Esse limite pode ter sido extrapolado, porém, por conta de um presídio apropriado para receber cidadãos presos na unidade prisional que “já deu o que o que tinha de dar”. Por si só, a inexistência de um sistema penitenciário adequado fez surgir na chegada do Juiz de Direito Michael Matos, “o entusiasmo, também, após decretar a interdição da cadeia pública, de lutar pela construção de um prédio para o Fórum da Comarca” (veja imagens).
Rapidamente, ao assumir a sua primeira Comarca, o magistrado Michael Matos, “elevou a autoestima dos jurisdicionados labreenses para os topos do ranking daqueles municípios que os oferece melhores profissionais, comodidade aos cidadãos, pugna pelo fortalecimento de um Judiciário forte e mais próximo das comunidades”, é o que diz o advogado especializado Dr. Calixto Beleza.
Todos esses fatos que miram as supostas condições promíscuas que provocaram a interdição da cadeia pública em Lábrea, também, foram suscitadas por cidadãos presos e aqueles que deixaram a prisão pela porta da frente. Muito dos quais não contaram com assistência jurídica gratuita no recesso forense e não tiveram meios para recorrer a advogados particulares, apontou acadêmico de Direito preocupado com a suposta ineficiência desses serviços à população.
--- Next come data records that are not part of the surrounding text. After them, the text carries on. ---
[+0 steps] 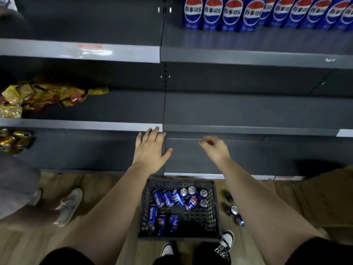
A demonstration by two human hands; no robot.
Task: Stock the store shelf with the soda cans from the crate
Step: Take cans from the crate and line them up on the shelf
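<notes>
A black plastic crate [216, 211] stands on the floor between my feet, holding several blue soda cans [177, 199]. Above it both my arms reach out in front of the dark shelf [248, 129]. My left hand [150, 150] is flat with fingers straight and holds nothing, its fingertips near the middle shelf's edge. My right hand [214, 148] hangs with fingers loosely curled and holds nothing. A row of several blue cans [267, 12] stands upright on the upper right shelf.
A few loose cans [234, 213] lie on the wooden floor right of the crate. Yellow and red snack packets [42, 94] fill the left shelves. Another person's shoe [69, 205] and grey clothing are at the left. A cardboard box [321, 199] sits at the right.
</notes>
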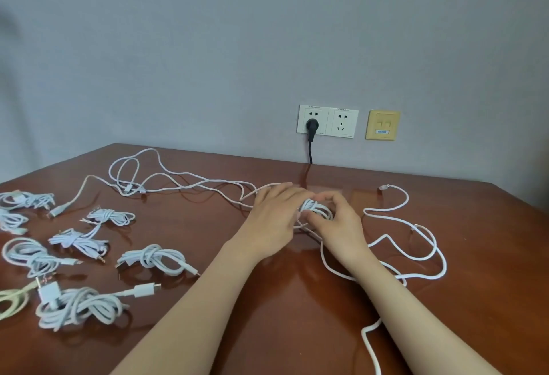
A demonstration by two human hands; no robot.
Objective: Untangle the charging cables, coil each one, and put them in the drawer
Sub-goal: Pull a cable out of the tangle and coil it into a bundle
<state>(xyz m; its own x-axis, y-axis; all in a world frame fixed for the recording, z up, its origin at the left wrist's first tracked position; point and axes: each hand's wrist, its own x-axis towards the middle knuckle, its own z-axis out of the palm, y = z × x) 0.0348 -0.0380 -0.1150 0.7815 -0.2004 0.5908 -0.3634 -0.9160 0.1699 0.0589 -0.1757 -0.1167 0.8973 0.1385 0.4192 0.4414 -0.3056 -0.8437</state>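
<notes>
A small white cable coil (315, 207) sits between my two hands at the table's middle. My left hand (274, 215) lies over its left side with fingers reaching across it. My right hand (338, 220) curls round its right side, thumb and fingers pinching the loops. Loose white cable (427, 256) trails from the coil in loops to the right and down toward the near edge. Another loose white cable (178, 180) snakes away to the far left. Several coiled white cables, such as a knotted cable bundle (154, 259), lie on the left. No drawer is in view.
The brown wooden table (267, 300) meets a grey wall. A black plug (312, 126) sits in a white wall socket, its cord dropping behind the table. A yellow wall plate (382, 125) is to its right. A pale green cable (12, 300) lies at the left edge.
</notes>
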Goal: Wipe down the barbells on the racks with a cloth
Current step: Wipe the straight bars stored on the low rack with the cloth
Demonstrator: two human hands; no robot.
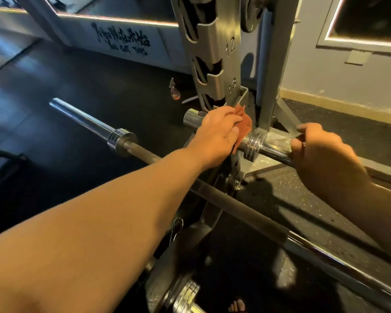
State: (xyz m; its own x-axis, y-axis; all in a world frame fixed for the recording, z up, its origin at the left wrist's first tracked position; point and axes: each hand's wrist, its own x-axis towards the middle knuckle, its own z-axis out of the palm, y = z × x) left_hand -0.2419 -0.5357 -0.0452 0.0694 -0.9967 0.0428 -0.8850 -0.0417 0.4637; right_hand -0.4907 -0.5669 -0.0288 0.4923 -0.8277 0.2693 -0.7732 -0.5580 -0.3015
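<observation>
The left hand (217, 134) curls round a crumpled, rust-orange cloth (246, 127), clamping it onto a smooth chrome barbell (272, 147). Just beyond that grip is a ridged collar (254, 144), then the right hand (321, 152), wrapped tight round the glossy cylindrical sleeve.

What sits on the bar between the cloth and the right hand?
Head view: beside the cloth, the ringed chrome collar, then bare shiny bar up to the right hand.
</observation>
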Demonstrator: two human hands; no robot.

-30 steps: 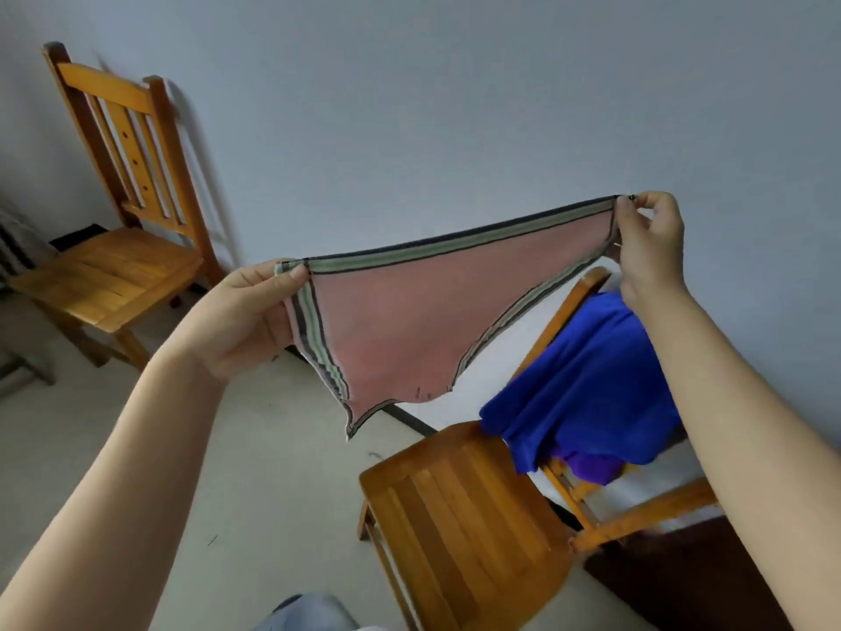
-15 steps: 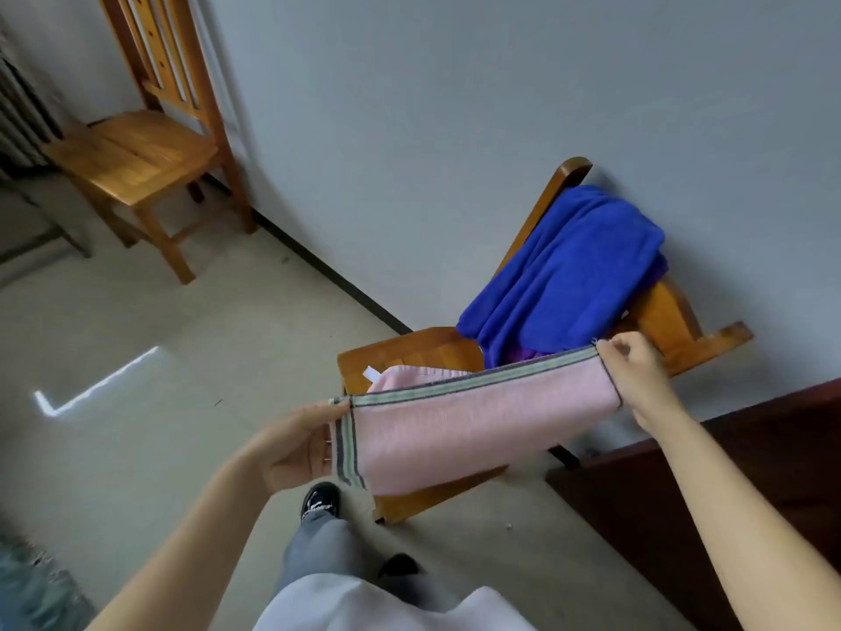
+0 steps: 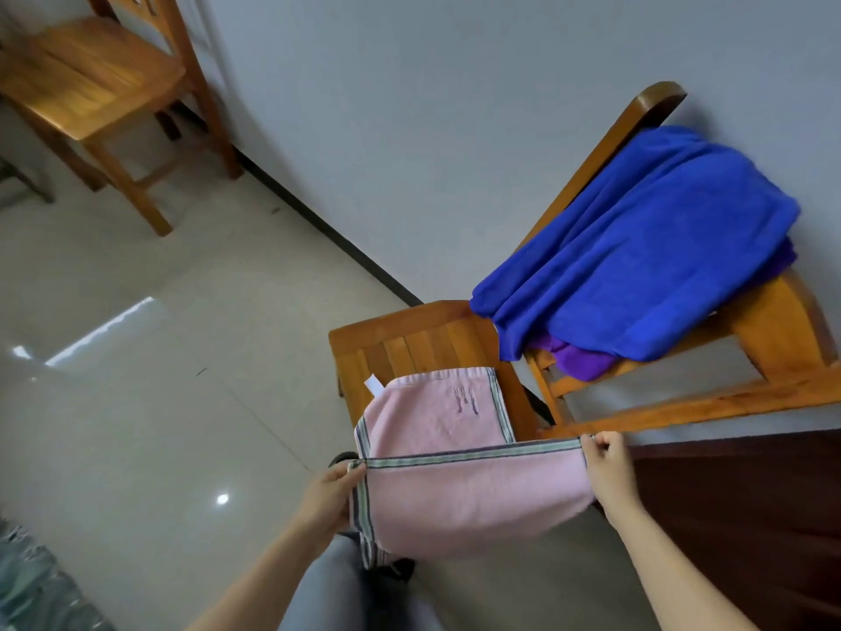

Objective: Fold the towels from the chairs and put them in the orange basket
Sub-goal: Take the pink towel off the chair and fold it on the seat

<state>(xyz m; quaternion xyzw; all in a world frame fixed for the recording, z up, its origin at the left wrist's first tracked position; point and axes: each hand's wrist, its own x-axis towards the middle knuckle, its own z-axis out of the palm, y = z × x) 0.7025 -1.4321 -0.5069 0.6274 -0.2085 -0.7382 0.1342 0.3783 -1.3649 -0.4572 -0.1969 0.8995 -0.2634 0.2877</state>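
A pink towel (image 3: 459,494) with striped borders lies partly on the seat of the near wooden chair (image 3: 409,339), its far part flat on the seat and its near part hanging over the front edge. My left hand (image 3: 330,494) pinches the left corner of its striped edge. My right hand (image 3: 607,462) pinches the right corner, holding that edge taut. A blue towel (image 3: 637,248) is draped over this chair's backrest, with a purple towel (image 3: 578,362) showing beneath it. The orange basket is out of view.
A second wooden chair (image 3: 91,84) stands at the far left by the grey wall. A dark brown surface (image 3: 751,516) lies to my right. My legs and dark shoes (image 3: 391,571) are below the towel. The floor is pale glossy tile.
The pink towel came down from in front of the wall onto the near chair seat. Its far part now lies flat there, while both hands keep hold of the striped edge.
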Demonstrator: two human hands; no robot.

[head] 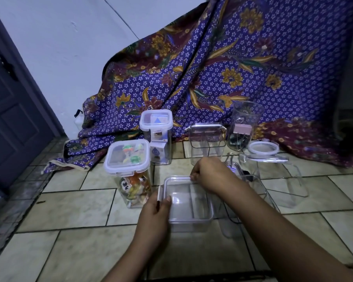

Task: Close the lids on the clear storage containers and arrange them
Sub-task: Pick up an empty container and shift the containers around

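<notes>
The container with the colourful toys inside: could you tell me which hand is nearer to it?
Left. The left hand grips the near-left edge of the clear lid, just right of the toy container. The right hand pinches the lid's far edge, farther right.

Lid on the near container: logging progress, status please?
Left hand pressing the lid at its left clip. Right hand pressing its far edge. Empty container under it, clips not visibly latched. Nothing in the way.

The right hand [210, 176] hides the clear container's [189, 202] two-o'clock corner; both forearms run off the six-o'clock edge; the far jar's [242, 127] contents stay indistinct.
</notes>
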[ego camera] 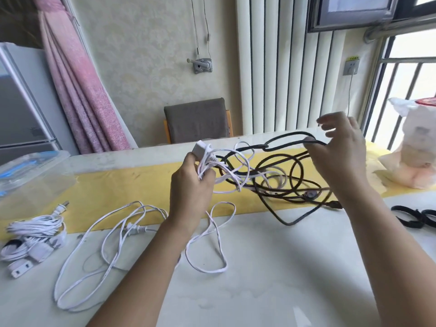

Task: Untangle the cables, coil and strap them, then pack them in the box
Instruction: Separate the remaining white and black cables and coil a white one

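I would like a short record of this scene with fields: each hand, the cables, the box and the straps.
left hand: grips a bunch of the white cable
right hand: pinches a raised loop of the black cable
tangle: white cable and black cable intertwined
done: coiled white bundle, far left
box: clear plastic, left edge
straps: black, right edge

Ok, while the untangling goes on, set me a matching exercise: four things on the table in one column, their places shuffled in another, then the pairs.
1 black cable
2 coiled white bundle
3 black straps
4 clear box

A back-left corner of the table
B partly lifted, pinched by the right hand
C right edge of the table
D left edge, in front of the clear box

Pairs: 1-B, 2-D, 3-C, 4-A
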A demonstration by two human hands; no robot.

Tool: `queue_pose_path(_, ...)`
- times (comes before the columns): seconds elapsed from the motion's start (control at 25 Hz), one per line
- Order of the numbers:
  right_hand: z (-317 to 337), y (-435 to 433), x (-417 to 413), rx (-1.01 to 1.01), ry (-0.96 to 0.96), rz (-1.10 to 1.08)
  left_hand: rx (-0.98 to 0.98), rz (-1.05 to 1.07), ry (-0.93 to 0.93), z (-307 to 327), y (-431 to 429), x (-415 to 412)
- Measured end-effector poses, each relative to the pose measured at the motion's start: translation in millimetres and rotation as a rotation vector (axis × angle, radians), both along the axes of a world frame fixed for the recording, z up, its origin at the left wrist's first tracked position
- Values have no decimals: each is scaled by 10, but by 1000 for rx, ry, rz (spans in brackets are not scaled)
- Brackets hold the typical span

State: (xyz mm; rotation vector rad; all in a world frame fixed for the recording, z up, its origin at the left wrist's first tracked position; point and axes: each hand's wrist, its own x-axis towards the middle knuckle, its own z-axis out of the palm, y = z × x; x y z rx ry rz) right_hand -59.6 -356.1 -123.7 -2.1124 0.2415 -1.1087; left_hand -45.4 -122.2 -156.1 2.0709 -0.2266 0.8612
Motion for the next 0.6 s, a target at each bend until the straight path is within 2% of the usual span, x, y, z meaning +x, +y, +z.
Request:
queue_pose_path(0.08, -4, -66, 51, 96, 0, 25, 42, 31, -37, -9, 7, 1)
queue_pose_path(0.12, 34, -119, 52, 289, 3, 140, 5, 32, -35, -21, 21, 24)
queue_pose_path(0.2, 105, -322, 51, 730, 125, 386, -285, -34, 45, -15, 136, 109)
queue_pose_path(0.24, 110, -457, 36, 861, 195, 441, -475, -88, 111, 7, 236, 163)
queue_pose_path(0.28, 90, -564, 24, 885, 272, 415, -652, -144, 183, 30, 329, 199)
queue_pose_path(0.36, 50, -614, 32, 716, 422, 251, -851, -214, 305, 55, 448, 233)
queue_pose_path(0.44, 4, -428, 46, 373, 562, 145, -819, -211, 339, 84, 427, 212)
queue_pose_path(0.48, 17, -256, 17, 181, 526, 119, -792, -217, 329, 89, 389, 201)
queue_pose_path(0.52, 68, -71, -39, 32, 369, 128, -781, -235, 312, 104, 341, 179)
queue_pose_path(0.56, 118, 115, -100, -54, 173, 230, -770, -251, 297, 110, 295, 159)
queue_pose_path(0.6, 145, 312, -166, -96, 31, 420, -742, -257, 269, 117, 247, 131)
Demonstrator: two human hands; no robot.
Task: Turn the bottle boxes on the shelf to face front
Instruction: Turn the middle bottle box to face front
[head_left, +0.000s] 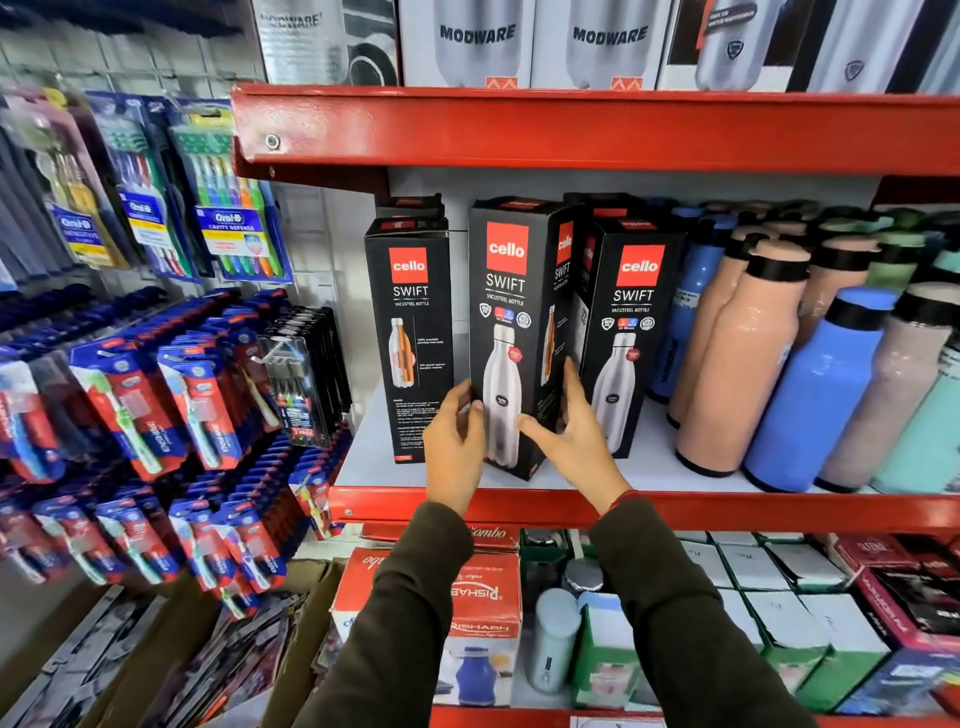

REAÇÃO CIDADÃ – Por conta de rumores que atestariam a suposta decadência do sistema carcerário e penitenciário no município de Lábrea, o Perito Judicial e presidente da Organização Da Vidados Povos da Amazônia (ObioPAM), Cleudimar Nogueira de Souza, deu entrada no Ministério Público Federal (MPF-AM), por meio da Promotoria Pública da Comarca de Lábrea, com pedido de providências alegadamente por “violação de direitos humanos e dos direitos dos povos indígenas”.
No documento, o representante da ObioPAM, depois de visitas à cadeia pública e rever as circunstâncias de inquéritos relacionados a prisões de indígenas sem a observação do Estatuto Do Índio e premissas exigidas pela Constituição de 88, com fundamento no Art. 129, inciso V do Código Penal e Decreto Lei 2848/07 de dezembro de 1940, da CF, pediu a responsabilização dos Delegados Kelly Medeiros Souto e Paulo Jorge Gadelha da Chefia da carceragem (= funcionários) e dos agentes de segurança privada que atuam na cadeia pública local.
O objetivo dessa medida, segundo constam na peça, “é esclarecer abuso de autoridade, violação da Lei de Proteção de Dados (LGPD, Lei 13.709/2018), má qualidade dos serviços aos cidadãos presos e a indígenas custodiados, restrição de visitas, suposta gravação de um vídeo que inocentaria agentes de possíveis maus tratos (tortura física e psicológica) ao indígena Raimundo Gomes da Silva APURINÃ e outros crimes adversos condenados pela Lei de Execução Penal e pela Constituição Cidadã de 88”.
A Reportagem tentou contato com os potenciais acusados cujas identidades foram relacionadas à petição apresentada ao Ministério Público Federal (MPF-AM), não foi possível devido ao recesso forense. Os delegados Kelly Medeiros Souto e Paulo Jorge Gadelha, segundo informações, ainda não haviam retornado ao trabalho depois das festas natalinas e do Réveillon deste ano.